November 15, 2018
The Governor of California
President pro Tempore of the Senate
Speaker of the Assembly
Sacramento, California 95814
Dear Governor and Legislative Leaders:
As requested by the Joint Legislative Audit Committee, the California State Auditor presents this audit report regarding the California High-Speed Rail Authority's (Authority) contracting and cost control practices. This report concludes that the Authority's flawed decision making regarding the start of high-speed rail system construction in the Central Valley and its ongoing poor contract management for a wide range of high-value contracts have contributed to billions of dollars in cost overruns for completing the system.
The Authority began construction in the Central Valley in October 2013 despite being aware of the risks associated with beginning construction early—the fact that the Authority had not acquired sufficient land for building, had not determined how it would relocate utility systems, and had not obtained agreements with external stakeholders. These unmitigated risks have contributed to $600 million in costs overruns thus far for the three active Central Valley construction projects, with another $1.6 billion in additional costs needed to complete the projects. The Authority has cited the terms of a 2010 federal grant—which originally required construction to be complete by 2017—as the primary factor in its decision to begin construction when it did. However, we determined that even with a grant deadline extension until December 2022, the Authority could miss the new deadline unless Central Valley construction progresses twice as fast as it has to date. Missing the deadline could expose the State to the risk of having to pay back as much as $3.5 billion in federal funds.

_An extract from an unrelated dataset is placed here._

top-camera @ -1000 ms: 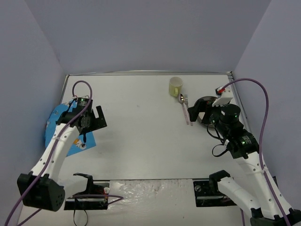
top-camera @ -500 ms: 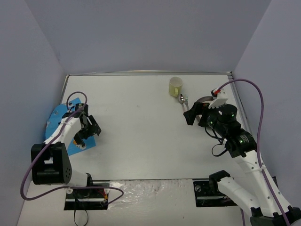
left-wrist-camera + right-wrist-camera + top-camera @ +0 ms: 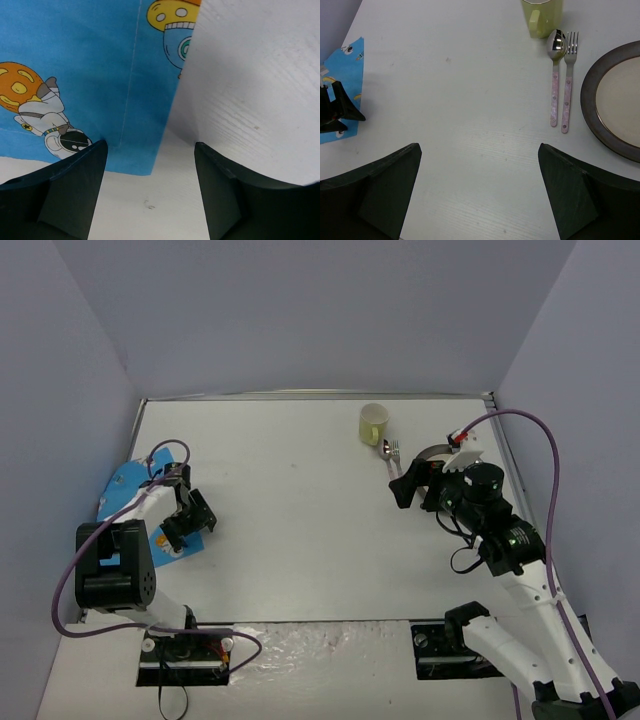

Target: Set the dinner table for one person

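Observation:
The white dinner table (image 3: 300,540) fills the top view. A blue cartoon-print placemat (image 3: 122,486) lies crumpled at its left edge. My left gripper (image 3: 186,528) is open and low over the placemat's near right corner (image 3: 135,160), which lies between its fingers (image 3: 75,190). A yellow-green mug (image 3: 373,423), a spoon (image 3: 554,75), a fork (image 3: 568,75) and a dark-rimmed plate (image 3: 620,105) sit at the far right. My right gripper (image 3: 412,480) is open and empty, above the table beside the plate, with bare tabletop between its fingers (image 3: 385,195).
Grey walls close in the table on the left, back and right. The two arm bases and their mounting plates (image 3: 185,660) stand at the near edge. Purple cables loop off both arms.
My left arm has folded back and its gripper has come down toward the near edge, onto the placemat's near right corner. My right gripper has shifted slightly left.

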Tool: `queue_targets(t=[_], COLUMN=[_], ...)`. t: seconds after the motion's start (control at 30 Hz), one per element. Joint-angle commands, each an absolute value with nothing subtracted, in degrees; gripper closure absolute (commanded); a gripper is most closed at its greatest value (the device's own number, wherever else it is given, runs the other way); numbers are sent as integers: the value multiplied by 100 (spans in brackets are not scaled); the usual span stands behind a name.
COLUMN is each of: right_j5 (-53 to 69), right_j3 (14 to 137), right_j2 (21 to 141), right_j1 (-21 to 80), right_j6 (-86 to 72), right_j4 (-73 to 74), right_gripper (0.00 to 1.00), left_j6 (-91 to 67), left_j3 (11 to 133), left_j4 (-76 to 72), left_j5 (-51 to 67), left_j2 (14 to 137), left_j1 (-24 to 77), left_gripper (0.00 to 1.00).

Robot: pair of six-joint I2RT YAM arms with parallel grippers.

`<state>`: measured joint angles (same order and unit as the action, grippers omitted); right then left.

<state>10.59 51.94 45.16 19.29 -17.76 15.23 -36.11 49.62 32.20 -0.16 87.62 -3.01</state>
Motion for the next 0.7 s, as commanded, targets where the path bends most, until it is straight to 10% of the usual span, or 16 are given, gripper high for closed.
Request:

The Authority has partially offset Central Valley cost overruns, as well as those projected elsewhere in the system, by planning to share existing rail infrastructure where possible. However, the Authority acknowledges that it has identified every feasible option to do so and therefore cannot continue to use this approach to offset costs. Moreover, despite its challenging financial situation, we determined that the Authority has failed to implement sound contract management practices. As a result, it cannot demonstrate that the large amounts it has spent on its contracts have been necessary or appropriate.